───── EXTRACTED RECORDS
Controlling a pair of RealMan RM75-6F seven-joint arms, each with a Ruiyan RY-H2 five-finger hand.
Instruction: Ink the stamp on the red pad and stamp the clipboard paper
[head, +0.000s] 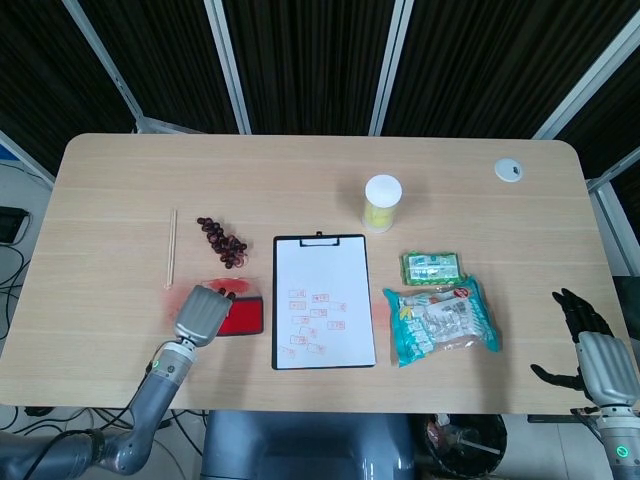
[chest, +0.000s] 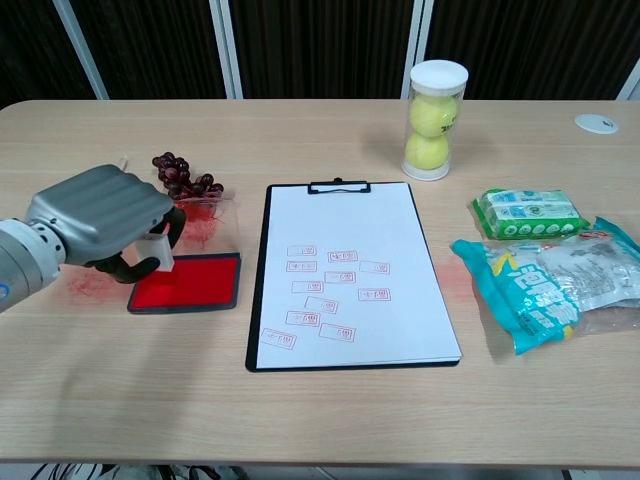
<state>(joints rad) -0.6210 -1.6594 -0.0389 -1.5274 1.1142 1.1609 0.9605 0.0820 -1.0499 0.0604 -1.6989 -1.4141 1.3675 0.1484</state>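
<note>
My left hand (chest: 100, 215) (head: 200, 314) grips a small white stamp (chest: 157, 252), held just above the left end of the red ink pad (chest: 188, 283) (head: 240, 315); most of the stamp is hidden by the fingers. To the right lies the black clipboard (chest: 350, 276) (head: 323, 301) with white paper bearing several red stamp marks on its lower half. The clear pad lid (chest: 205, 217) stands behind the pad. My right hand (head: 583, 341) hangs open off the table's right edge, seen only in the head view.
Dark grapes (chest: 183, 173) lie behind the pad. A tennis ball tube (chest: 435, 119) stands beyond the clipboard. A green packet (chest: 529, 212) and a teal snack bag (chest: 550, 285) lie right. A wooden stick (head: 172, 247) lies at the left and a white disc (head: 509, 169) at the far right.
</note>
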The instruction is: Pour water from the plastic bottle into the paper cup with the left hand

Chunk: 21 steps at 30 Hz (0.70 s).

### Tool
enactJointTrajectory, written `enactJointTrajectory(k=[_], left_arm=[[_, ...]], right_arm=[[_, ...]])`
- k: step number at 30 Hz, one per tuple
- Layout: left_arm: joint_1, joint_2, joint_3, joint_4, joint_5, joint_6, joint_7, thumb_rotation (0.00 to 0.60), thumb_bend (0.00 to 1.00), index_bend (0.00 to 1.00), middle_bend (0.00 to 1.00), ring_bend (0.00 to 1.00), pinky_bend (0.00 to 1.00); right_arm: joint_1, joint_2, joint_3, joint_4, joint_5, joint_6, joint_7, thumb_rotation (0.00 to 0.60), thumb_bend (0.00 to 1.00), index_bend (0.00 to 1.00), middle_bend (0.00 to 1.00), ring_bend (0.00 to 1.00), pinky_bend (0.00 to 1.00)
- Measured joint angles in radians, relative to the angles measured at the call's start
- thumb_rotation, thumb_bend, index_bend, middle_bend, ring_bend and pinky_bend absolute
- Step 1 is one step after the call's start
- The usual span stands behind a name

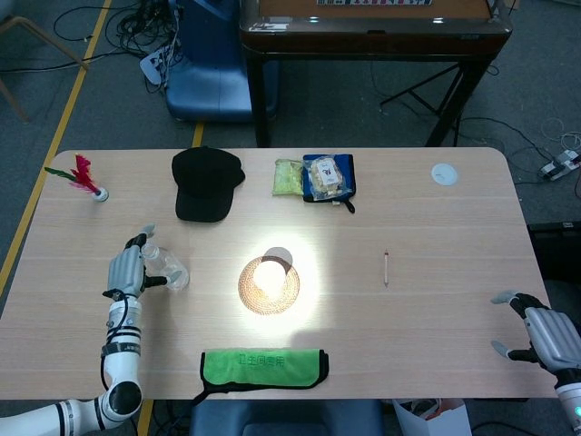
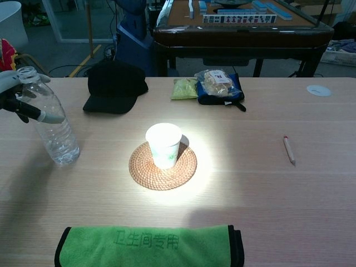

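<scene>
We note a pale wood-grain surface (image 1: 436,245) with rounded corners, a bright pool of light falling at its middle. The floor (image 1: 91,100) is grey, marked with yellow lines (image 1: 54,136). Behind stands a dark-framed mahjong table (image 2: 233,25); a blue chair (image 1: 213,64) sits beside it. Cables (image 1: 136,27) lie tangled on the floor at rear left.
</scene>
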Motion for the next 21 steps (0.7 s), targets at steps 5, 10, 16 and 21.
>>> enactJointTrajectory(k=[5, 10, 16, 21], left_arm=[[0.01, 0.031, 0.007, -0.044, 0.005, 0.008, 0.0, 0.6, 0.0, 0.1, 0.16, 0.13, 0.44], [0.023, 0.069, 0.02, -0.077, 0.026, 0.019, 0.001, 0.6, 0.0, 0.1, 0.16, 0.13, 0.44], [0.042, 0.103, 0.029, -0.102, 0.025, 0.021, -0.016, 0.6, 0.0, 0.1, 0.16, 0.13, 0.44], [0.055, 0.129, 0.033, -0.116, 0.015, 0.012, -0.036, 0.6, 0.0, 0.1, 0.16, 0.13, 0.44]], right_arm=[[0.0, 0.0, -0.001, -0.003, -0.003, 0.002, -0.003, 0.6, 0.2, 0.3, 0.22, 0.19, 0.37], [0.0, -0.001, -0.002, -0.003, -0.003, 0.002, -0.006, 0.6, 0.2, 0.3, 0.22, 0.19, 0.37], [0.0, -0.004, -0.004, -0.004, -0.003, 0.0, -0.013, 0.6, 0.2, 0.3, 0.22, 0.19, 0.37], [0.001, -0.006, -0.004, -0.003, 0.0, -0.002, -0.017, 0.6, 0.2, 0.3, 0.22, 0.19, 0.37]])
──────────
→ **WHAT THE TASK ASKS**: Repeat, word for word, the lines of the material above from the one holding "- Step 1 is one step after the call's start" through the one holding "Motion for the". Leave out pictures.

→ **THE ANSWER**:
- Step 1 is one step after the call's start
- The usual span stands behind a name


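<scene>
We note a pale wood-grain surface (image 1: 436,245) with rounded corners, a bright pool of light falling at its middle. The floor (image 1: 91,100) is grey, marked with yellow lines (image 1: 54,136). Behind stands a dark-framed mahjong table (image 2: 233,25); a blue chair (image 1: 213,64) sits beside it. Cables (image 1: 136,27) lie tangled on the floor at rear left.
</scene>
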Motion for the next 21 steps (0.7 s), targets at steps 5, 10, 16 and 21.

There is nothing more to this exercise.